## ASSIGNMENT
Give the whole listing below once more, exactly, without pictures.

[INPUT DATA]

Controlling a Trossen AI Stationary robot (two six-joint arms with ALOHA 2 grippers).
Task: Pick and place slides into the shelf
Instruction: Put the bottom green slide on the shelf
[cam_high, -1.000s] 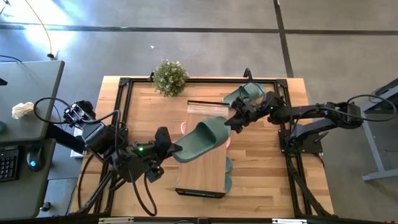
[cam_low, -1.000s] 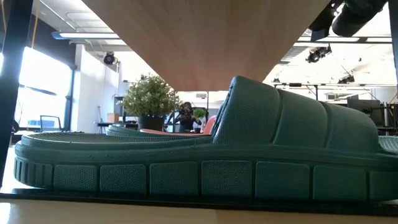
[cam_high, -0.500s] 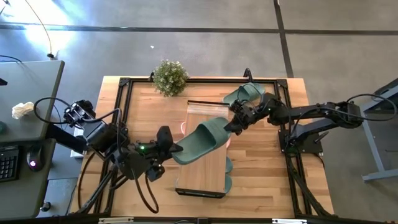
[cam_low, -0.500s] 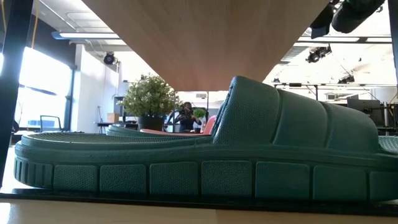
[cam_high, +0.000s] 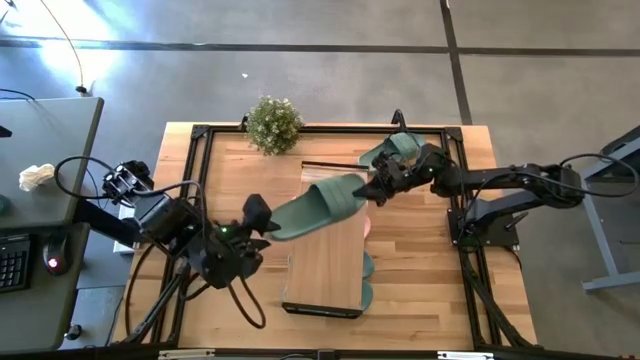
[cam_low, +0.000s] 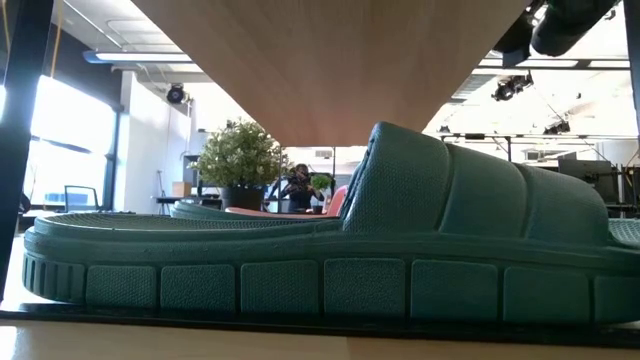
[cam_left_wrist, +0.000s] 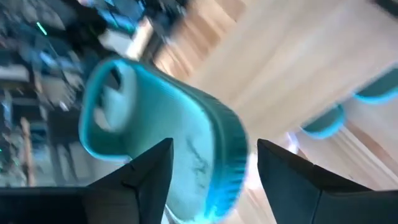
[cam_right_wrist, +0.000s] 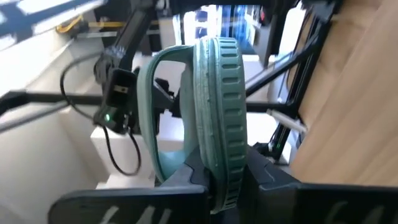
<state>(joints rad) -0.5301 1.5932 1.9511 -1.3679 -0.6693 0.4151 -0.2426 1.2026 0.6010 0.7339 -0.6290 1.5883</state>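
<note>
high view: a green slide (cam_high: 318, 207) hangs over the far end of the shelf (cam_high: 330, 245), caught between two arms in what looks like a handover. the right gripper (cam_high: 376, 193) grips its end on the shelf's right side, fingers clamped on the sole. the left gripper (cam_high: 262, 217) sits just off the slide's other end, left of the shelf, fingers apart, seemingly letting go. another green slide (cam_high: 396, 152) lies on the tabletop (cam_high: 420, 270) beyond the shelf's far right corner. two green toes (cam_high: 367, 280) poke out from under the shelf's right edge, and a bit of pink (cam_high: 295, 204) shows at its left edge. next, i judge, the right arm must carry the slide alone and lower it flat onto the shelf, clear of the left fingers.

low view: a green slide (cam_low: 320, 260) fills the frame under the shelf plank (cam_low: 330, 60); pink (cam_low: 338, 200) peeks behind it. the held slide is out of sight, and the dark gripper at the upper right is cut off.

left wrist view: blurred; the slide (cam_left_wrist: 161, 130) lies past the spread fingers (cam_left_wrist: 146, 171), not between them.

right wrist view: the fingers (cam_right_wrist: 193, 174) pinch the slide (cam_right_wrist: 214, 112) edge-on; the shelf below is hidden.
</note>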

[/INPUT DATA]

## YOUR SOLUTION
Controlling a Trossen AI Stationary robot (two six-joint arms with ALOHA 2 grippers).
Task: Pick and place slides into the shelf
Instruction: Put the bottom green slide on the shelf
[cam_high, -1.000s] 
[cam_low, -1.000s] 
[cam_high, -0.500s] 
[cam_low, -0.500s] 
[cam_high, +0.000s] 
[cam_low, +0.000s] 
[cam_left_wrist, +0.000s] 
[cam_right_wrist, +0.000s] 
<state>(joints rad) -0.5301 1.5932 1.9511 -1.3679 -0.6693 0.4151 -0.2426 1.2026 0.6010 0.7339 -0.6290 1.5883</state>
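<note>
high view: a green slide (cam_high: 318, 207) hangs over the far end of the shelf (cam_high: 330, 245), caught between two arms in what looks like a handover. the right gripper (cam_high: 376, 193) grips its end on the shelf's right side, fingers clamped on the sole. the left gripper (cam_high: 262, 217) sits just off the slide's other end, left of the shelf, fingers apart, seemingly letting go. another green slide (cam_high: 396, 152) lies on the tabletop (cam_high: 420, 270) beyond the shelf's far right corner. two green toes (cam_high: 367, 280) poke out from under the shelf's right edge, and a bit of pink (cam_high: 295, 204) shows at its left edge. next, i judge, the right arm must carry the slide alone and lower it flat onto the shelf, clear of the left fingers.

low view: a green slide (cam_low: 320, 260) fills the frame under the shelf plank (cam_low: 330, 60); pink (cam_low: 338, 200) peeks behind it. the held slide is out of sight, and the dark gripper at the upper right is cut off.

left wrist view: blurred; the slide (cam_left_wrist: 161, 130) lies past the spread fingers (cam_left_wrist: 146, 171), not between them.

right wrist view: the fingers (cam_right_wrist: 193, 174) pinch the slide (cam_right_wrist: 214, 112) edge-on; the shelf below is hidden.
</note>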

The exercise requires no further answer.